System takes forever trying to contact uncontactable sources during install

Bug #556831 reported by Mario Limonciello
18
This bug affects 2 people
Affects Status Importance Assigned to Milestone
OEM Priority Project
Fix Released
Critical
Canonical Foundations Team
apt (Ubuntu)
Fix Released
High
Unassigned
apt-setup (Ubuntu)
Triaged
Wishlist
Unassigned

Bug Description

Binary package hint: ubiquity

In doing an automated install, the system is hooked up to a network where it won't be able to contact any network sources. This is causing ubiquity to hang while it "generates" the sources.list.
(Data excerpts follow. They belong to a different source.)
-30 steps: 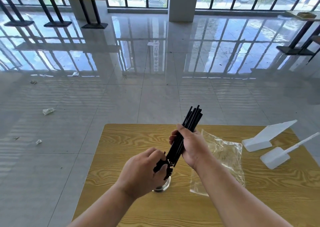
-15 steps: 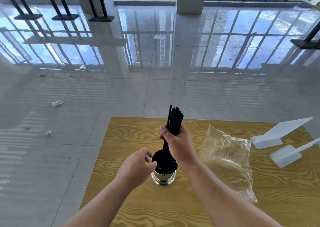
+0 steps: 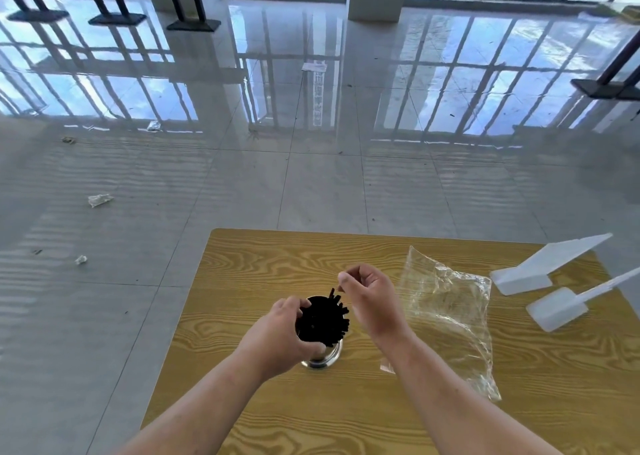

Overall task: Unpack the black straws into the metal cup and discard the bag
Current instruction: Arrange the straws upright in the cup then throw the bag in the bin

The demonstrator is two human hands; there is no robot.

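Observation:
The black straws [image 3: 323,321] stand bunched in the metal cup [image 3: 323,357] near the middle of the wooden table [image 3: 270,267]; I look down on their top ends. My left hand [image 3: 277,336] wraps around the left side of the cup. Just right of the straws hovers my right hand [image 3: 370,298], fingers loosely curled and holding nothing. The clear plastic bag [image 3: 446,312] lies flat and crumpled on the table to the right of my right forearm.
Two white plastic pieces lie at the table's right edge, a wedge-shaped one [image 3: 543,264] and a paddle-shaped one [image 3: 561,307]. Small scraps of litter [image 3: 99,199] dot the glossy tiled floor beyond the table. Black table legs [image 3: 188,0] stand far back.
My right hand has let go of the straws, which dropped fully into the cup and fanned out. My left hand closed around the cup. The camera tilted further down.

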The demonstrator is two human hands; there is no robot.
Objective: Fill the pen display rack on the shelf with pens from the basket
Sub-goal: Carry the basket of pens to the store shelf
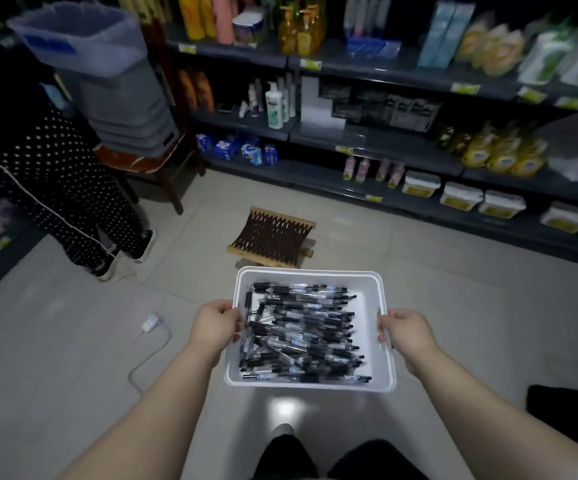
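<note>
Hands both on the basket: left hand [216,323] grips the left rim of the white rectangular plastic basket [311,276], right hand [407,332] grips the right rim, fingers curled round the edges. Two-sided hold keeps it level, probably so the loose load does not slide or spill while carried. Basket is in the air in front of the body, above the floor and well apart from the shelving.

Black-and-clear ballpoint pens [301,334] lie in a heap inside, mostly crosswise, some slanted at the left wall. None is in a hand.

Judgement: carry stage, filling not yet begun. Dark compartmented display [381,105] on the middle shelf, far centre, is likely the pen rack; too blurred to be sure or to see whether it holds pens.

Surface: pale tiled floor [73,323], a glare spot near the feet. On it:
- low woven stool with wooden frame [272,237], just beyond the basket
- white charger with cable [150,322], near left

Room: dim shop aisle.
- Dark grey metal shelving [384,142] runs across the far side and right, with bottles, tubs and packets.
- Far left, a wooden chair [149,162] carries stacked grey plastic bins [118,91].
- Another person in dotted dark trousers [55,188] stands at the left.
</note>
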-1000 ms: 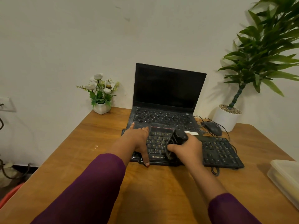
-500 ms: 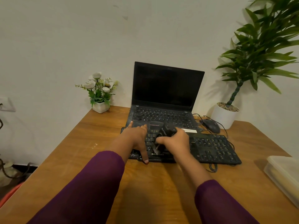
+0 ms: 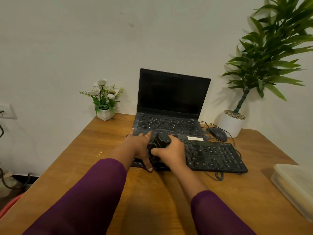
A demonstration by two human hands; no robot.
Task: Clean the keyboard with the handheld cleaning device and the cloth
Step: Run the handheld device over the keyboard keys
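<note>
A black wired keyboard (image 3: 215, 155) lies across the wooden desk in front of the laptop. My right hand (image 3: 171, 152) grips a black handheld cleaning device (image 3: 159, 142) and holds it down on the keyboard's left part. My left hand (image 3: 138, 146) rests flat on the keyboard's left end, fingers spread, thumb at the front edge. Both hands nearly touch. No cloth shows in the frame.
An open black laptop (image 3: 171, 106) stands behind the keyboard. A black mouse (image 3: 218, 134) with its cable sits at the back right by a white potted plant (image 3: 232, 122). A small flower pot (image 3: 105, 114) is back left. A translucent plastic box (image 3: 294, 185) sits at the right edge.
My right hand has slid the cleaning device leftward along the keyboard, from its middle toward my left hand. My left hand has stayed in place.
</note>
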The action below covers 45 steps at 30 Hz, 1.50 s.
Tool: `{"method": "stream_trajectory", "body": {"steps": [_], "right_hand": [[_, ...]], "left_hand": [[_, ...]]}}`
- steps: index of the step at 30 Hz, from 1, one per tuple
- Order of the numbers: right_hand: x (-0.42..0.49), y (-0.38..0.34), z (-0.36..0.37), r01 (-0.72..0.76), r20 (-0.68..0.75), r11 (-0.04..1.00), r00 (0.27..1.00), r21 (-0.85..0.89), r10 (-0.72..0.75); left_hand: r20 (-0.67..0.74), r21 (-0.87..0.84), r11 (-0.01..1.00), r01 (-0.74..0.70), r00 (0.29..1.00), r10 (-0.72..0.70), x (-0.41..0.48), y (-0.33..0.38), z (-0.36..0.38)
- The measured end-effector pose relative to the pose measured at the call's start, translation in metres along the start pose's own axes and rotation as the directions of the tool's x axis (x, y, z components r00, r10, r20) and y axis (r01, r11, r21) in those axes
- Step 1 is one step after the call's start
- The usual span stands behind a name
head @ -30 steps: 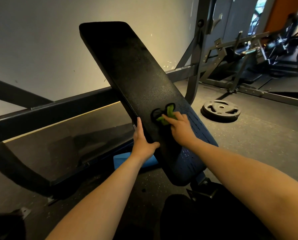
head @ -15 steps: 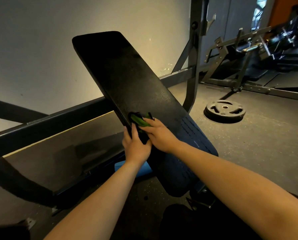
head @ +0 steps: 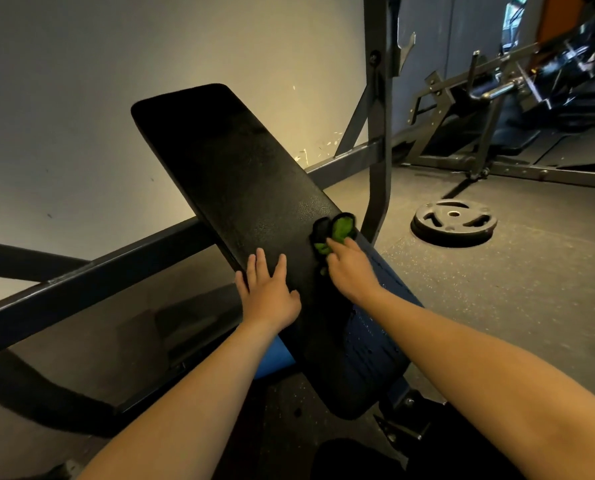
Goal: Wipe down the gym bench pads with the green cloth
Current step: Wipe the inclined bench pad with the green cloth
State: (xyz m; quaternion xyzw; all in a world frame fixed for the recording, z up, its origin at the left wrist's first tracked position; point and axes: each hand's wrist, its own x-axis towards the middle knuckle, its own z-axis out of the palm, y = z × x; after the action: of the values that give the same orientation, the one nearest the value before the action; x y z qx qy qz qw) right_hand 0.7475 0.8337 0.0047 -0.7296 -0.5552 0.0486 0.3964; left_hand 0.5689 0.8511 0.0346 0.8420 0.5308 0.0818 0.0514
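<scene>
Green cloth (head: 341,233), partly hidden, gripped by right hand (head: 353,273); left hand (head: 270,294) flat on pad (head: 233,174).

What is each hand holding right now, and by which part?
The right hand holds the green cloth by its near end against the bench pad; the far end sticks out free. The left hand lies flat on the pad, holding nothing.

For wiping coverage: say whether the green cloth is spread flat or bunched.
Bunched: the green cloth shows crumpled lumps, gripped by the right hand on the bench pad.
</scene>
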Motion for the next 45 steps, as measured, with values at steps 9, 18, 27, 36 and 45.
{"method": "stream_trajectory", "body": {"steps": [9,18,27,36,45], "right_hand": [[0.024,0.033,-0.007,0.068,-0.021,0.995,0.997,-0.067,-0.069],[0.085,-0.005,-0.008,-0.131,-0.048,0.981,0.989,0.145,0.139],[0.097,-0.005,0.004,-0.013,-0.061,0.995,0.998,-0.096,0.007],[0.012,0.034,-0.001,-0.348,-0.192,0.934,0.925,-0.08,0.328],[0.054,0.0,0.002,-0.073,-0.071,0.997,0.995,0.039,0.075]], "left_hand": [[0.082,0.076,0.997,0.035,0.996,-0.041,0.043,0.032,-0.005],[0.054,0.094,0.995,0.039,0.998,-0.045,0.047,0.032,0.005],[0.016,0.089,0.995,0.042,0.999,-0.044,0.047,0.031,0.01],[0.007,0.104,0.994,0.014,1.0,-0.015,0.044,0.03,0.01],[-0.048,0.093,0.996,-0.007,0.999,0.011,0.045,0.026,0.017]]}}
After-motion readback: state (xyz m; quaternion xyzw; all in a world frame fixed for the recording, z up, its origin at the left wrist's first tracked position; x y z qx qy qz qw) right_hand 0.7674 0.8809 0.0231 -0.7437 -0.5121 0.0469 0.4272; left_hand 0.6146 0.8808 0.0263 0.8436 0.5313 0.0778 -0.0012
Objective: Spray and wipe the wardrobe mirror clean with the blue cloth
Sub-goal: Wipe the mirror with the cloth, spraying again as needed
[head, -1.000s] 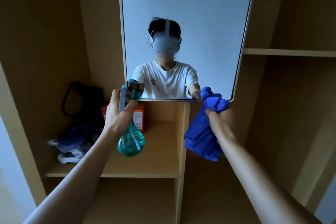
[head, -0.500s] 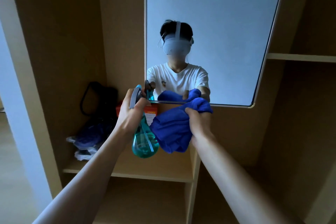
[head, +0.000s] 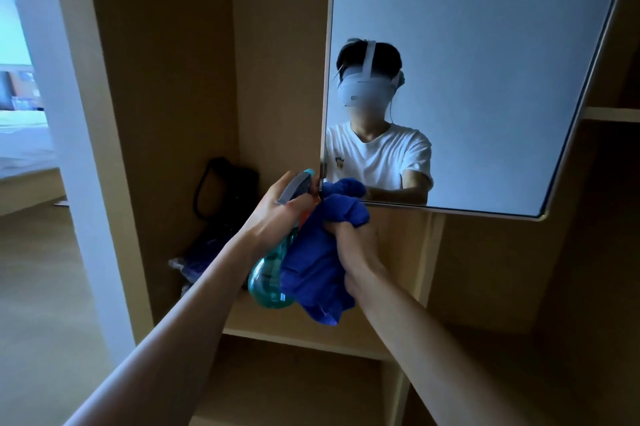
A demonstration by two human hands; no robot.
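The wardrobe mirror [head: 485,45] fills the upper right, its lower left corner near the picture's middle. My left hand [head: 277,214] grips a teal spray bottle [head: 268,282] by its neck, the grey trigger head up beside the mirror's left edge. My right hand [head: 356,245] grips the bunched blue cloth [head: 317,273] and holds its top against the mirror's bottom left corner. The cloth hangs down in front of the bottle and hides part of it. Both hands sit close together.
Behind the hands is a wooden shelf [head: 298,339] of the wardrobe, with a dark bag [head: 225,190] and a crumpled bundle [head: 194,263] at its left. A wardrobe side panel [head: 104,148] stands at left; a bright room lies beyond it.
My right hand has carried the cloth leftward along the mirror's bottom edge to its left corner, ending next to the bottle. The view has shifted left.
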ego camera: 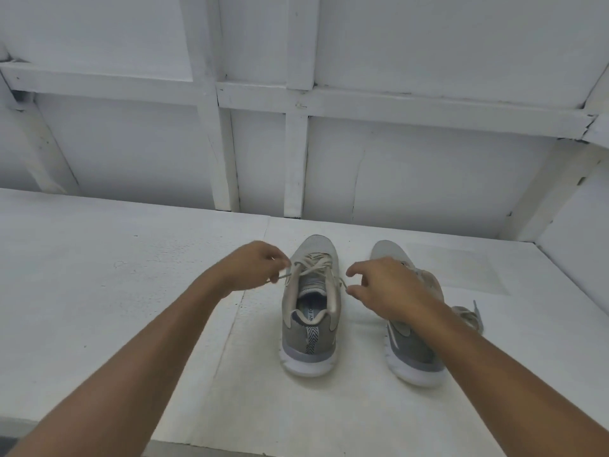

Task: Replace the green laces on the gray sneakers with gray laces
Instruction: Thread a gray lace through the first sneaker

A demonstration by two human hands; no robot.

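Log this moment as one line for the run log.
left hand pinches lace end | right hand pinches other end | sneaker between hands upright on table | second sneaker partly behind right hand

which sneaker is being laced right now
The left sneaker: the left hand and right hand each pinch one of its lace ends. The right sneaker is not held.

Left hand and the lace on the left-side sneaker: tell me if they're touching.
Touching. The head view shows the left hand pinching the free end of the lace, drawn out sideways from the sneaker.
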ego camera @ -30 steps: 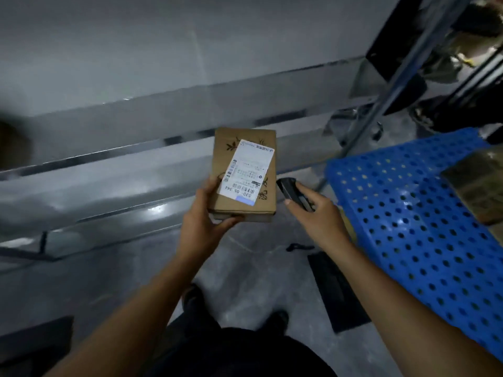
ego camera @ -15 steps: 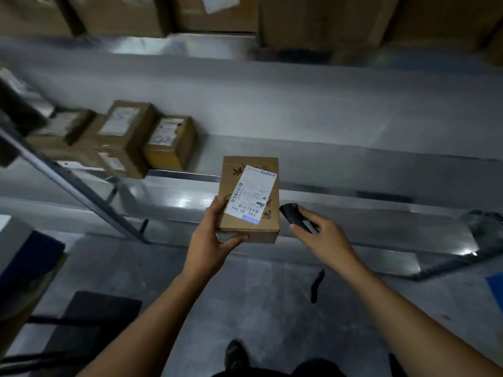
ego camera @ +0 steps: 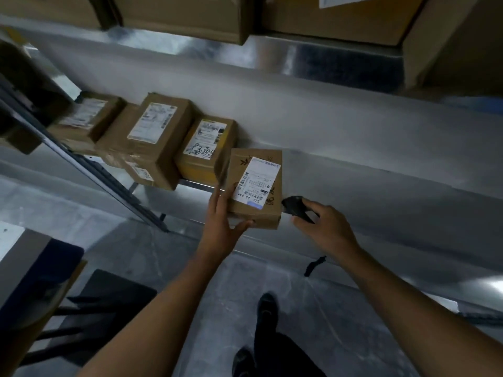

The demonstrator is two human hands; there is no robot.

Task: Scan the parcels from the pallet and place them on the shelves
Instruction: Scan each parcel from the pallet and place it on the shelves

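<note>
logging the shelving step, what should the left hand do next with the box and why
Probably ease the box forward and set it on the shelf, just right of the handwritten parcel. The left hand holds it label up at the shelf edge, that stretch looks bare, and the right hand holds the scanner off to the side.

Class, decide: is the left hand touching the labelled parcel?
Touching. The head view shows the left hand gripping the parcel, thumb against its near face.

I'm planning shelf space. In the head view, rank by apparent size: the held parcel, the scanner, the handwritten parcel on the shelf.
Largest: held parcel and handwritten parcel, about alike; the held one is nearer, so unranked.
Smallest: scanner.
</note>
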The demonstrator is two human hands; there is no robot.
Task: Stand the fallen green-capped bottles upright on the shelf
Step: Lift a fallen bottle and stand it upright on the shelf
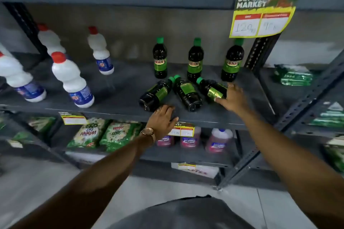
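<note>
Shelf: grey metal shelf [119,98] at chest height; its front edge runs just under my left hand.
Standing bottles: three dark bottles with green caps upright along the back, left [160,59], middle [195,61], right [232,61], with clear gaps between them.
Fallen bottles: three lie on their sides in front of the standing row, caps pointing toward the back. Left one [155,95] has its base near the front edge. Middle one [187,93] lies beside it, their caps almost touching. Right one [212,89] lies angled, cap toward the middle standing bottle.
Right hand: my right hand [231,98] is on the base end of the right fallen bottle, fingers spread around it, thumb at the lower side. Contact looks made; I cannot tell whether the grip is closed firmly.
Left hand: my left hand [163,119] lies flat and open on the front edge, fingers loosely spread, holding nothing, just below the left fallen bottle's base. A watch [148,133] sits on that wrist.
Open room: bare shelf between the fallen bottles and the white bottles [71,80] with red caps to the left; a narrower bare strip right of my right hand, before the upright post [259,52].
Overhead: a price sign [262,15] hangs from the shelf above, just over the right standing bottle.
</note>
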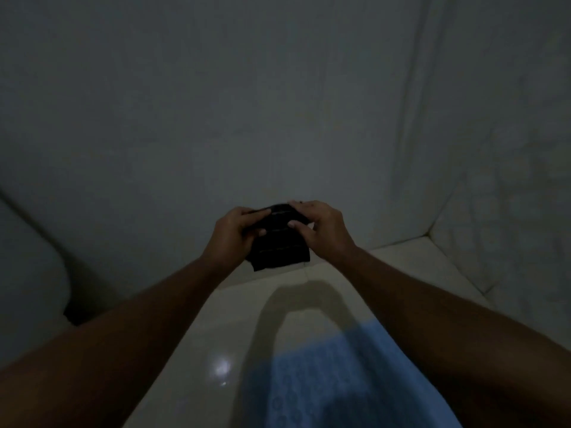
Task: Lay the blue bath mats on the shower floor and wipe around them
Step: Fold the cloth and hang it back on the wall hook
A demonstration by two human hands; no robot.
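- The left hand (236, 234) and the right hand (321, 227) hold 1 dark cloth (278, 248) between them, in the air in front of the wall (216, 118).
- The grip of each hand is grasping the cloth: thumbs on the near side, fingers curled over its top edge.
- The cloth has thin pale stripes and hangs down below the hands.
- 1 blue bath mat (309, 381) lies flat on the shower floor (216, 335), under the arms.
- A small light spot (222, 367) shines on the floor just beside the mat's left edge.

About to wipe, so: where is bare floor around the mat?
Bare floor lies left of the blue bath mat and beyond it, below the held dark cloth, up to the back wall and right corner. The mat fills the near middle.
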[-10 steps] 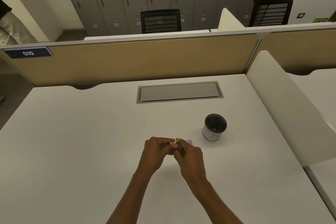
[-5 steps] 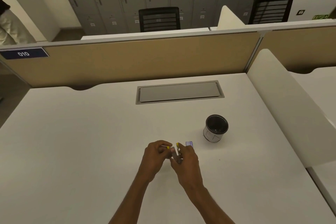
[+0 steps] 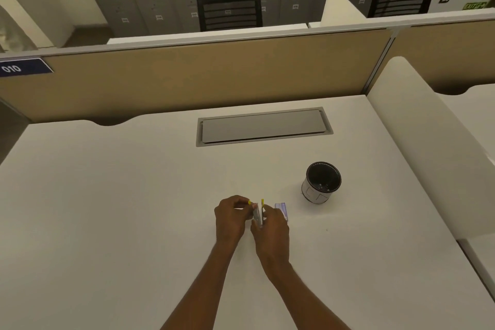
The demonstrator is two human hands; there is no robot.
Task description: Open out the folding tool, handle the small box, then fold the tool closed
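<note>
Both hands meet over the white desk [image 3: 107, 209] near its front middle. Between them is a small folding tool [image 3: 258, 213] of grey metal with two yellow-tipped parts that stand slightly apart. My left hand [image 3: 231, 218] pinches one side of it and my right hand [image 3: 272, 230] holds the other side. A small purple-and-white box [image 3: 281, 209] lies on the desk just right of my right hand, partly hidden by the fingers. Much of the tool is covered by my fingers.
A white cup with a dark inside [image 3: 321, 182] stands on the desk to the right of the box. A grey cable flap [image 3: 263, 126] is set in the desk further back. A tan partition [image 3: 201, 78] closes the far edge, and a white divider [image 3: 417, 147] runs along the right.
The tool's two yellow-tipped parts have come apart a little between my hands. More of the small box shows beside my right hand. My head has moved closer and lower.
</note>
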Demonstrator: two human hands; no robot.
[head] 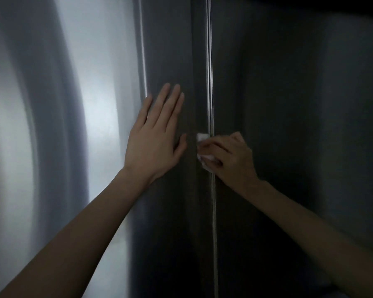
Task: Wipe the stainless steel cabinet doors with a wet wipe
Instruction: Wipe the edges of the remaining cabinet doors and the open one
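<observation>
Left hand (154, 143): lies flat on the middle cabinet door (170, 50), at 9 o'clock from the frame centre. The fingers are straight and close together, pointing toward 12 o'clock. The thumb is spread out toward 3 o'clock.
Right hand (230, 155): at 3 o'clock from the frame centre. The fingers are curled and pinch the wet wipe (208, 157).
Wet wipe: white and bunched, showing at the right hand's fingertips. It is pressed on the vertical edge strip (209, 61), just beside the left thumb at its 3 o'clock.
Vertical edge strip: a bright line from 12 o'clock to 6 o'clock, between the middle cabinet door and the right cabinet door (289, 104).
Right cabinet door: dark brushed steel. The right forearm crosses it from 4 o'clock.
Left cabinet panel (84, 82): at 9 o'clock, carrying a broad pale reflection.
Forearms: both bare, entering from the lower corners.
</observation>
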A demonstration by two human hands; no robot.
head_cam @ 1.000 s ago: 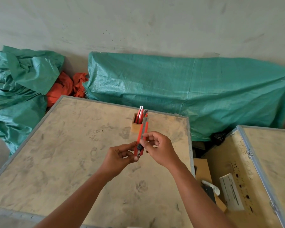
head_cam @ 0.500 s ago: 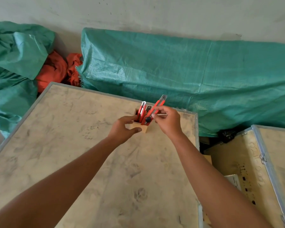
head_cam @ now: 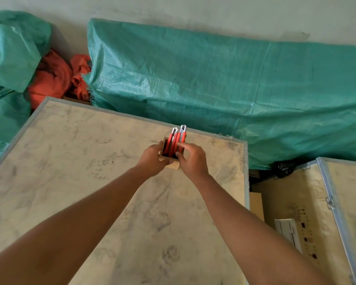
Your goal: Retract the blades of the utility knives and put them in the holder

This is the preseed that was used for installation:
http://linux.dell.com/git/?p=ubuntu-fid.git;a=blob;f=framework/preseed/ubuntu.seed;h=418dbf477ba146c4236f75b49f064909b9c88067;hb=HEAD

ProblemType: Bug
DistroRelease: Ubuntu 10.04
Package: ubiquity 2.2.14
ProcVersionSignature: Ubuntu 2.6.32-19.28-generic 2.6.32.10+drm33.1
Uname: Linux 2.6.32-19-generic i686
NonfreeKernelModules: wl nvidia
Architecture: i386
Date: Tue Apr 6 20:54:18 2010
DistributionChannelDescriptor:
 # This is a distribution channel descriptor
 # For more information see http://wiki.ubuntu.com/DistributionChannelDescriptor
 canonical-oem-dell-lucid-une-20100406-0
InstallationMedia: Ubuntu 10.04 "Lucid" - Build i386 LIVE Binary 20100406-03:46
LiveMediaBuild: Ubuntu 10.04 "Lucid" - Build i386 LIVE Binary 20100406-03:46
ProcEnviron:
 PATH=(custom, no user)
 LANG=C
 SHELL=/bin/bash
SourcePackage: ubiquity

Related branches

Revision history for this message
Mario Limonciello (superm1) wrote :
Changed in oem-priority:
assignee: nobody → Canonical Platform QA Team (canonical-platform-qa)
Revision history for this message
Robbie Williamson (robbiew) wrote :

Raised to "Critical" per info received from Dell.

Changed in oem-priority:
importance: Undecided → Critical
Changed in ubiquity (Ubuntu):
importance: Undecided → High
Changed in oem-priority:
status: New → Triaged
Changed in ubiquity (Ubuntu):
status: New → Triaged
Steve Beattie (sbeattie)
Changed in oem-priority:
assignee: Canonical Platform QA Team (canonical-platform-qa) → Canonical Foundations Team (canonical-foundations)
Revision history for this message
Evan (ev) wrote :

Can you be more specific about when ubiquity is hanging while generating the sources.list. Is this in ubiquity or oem-config? The presence of oem-config.log seems to suggest the latter. Is it just a long delay, or are you not able to get past this point at all?

Thanks Mario.

Revision history for this message
Jerone Young (jerone) wrote :

@Evan.

Posting this for Mario

         The hang happened in Ubiquity (I saw it also) .. he ran OEM config and then filed the bug. I have also seen the issue. Just connect your machine to a router not connected to the net. You will then see the problem.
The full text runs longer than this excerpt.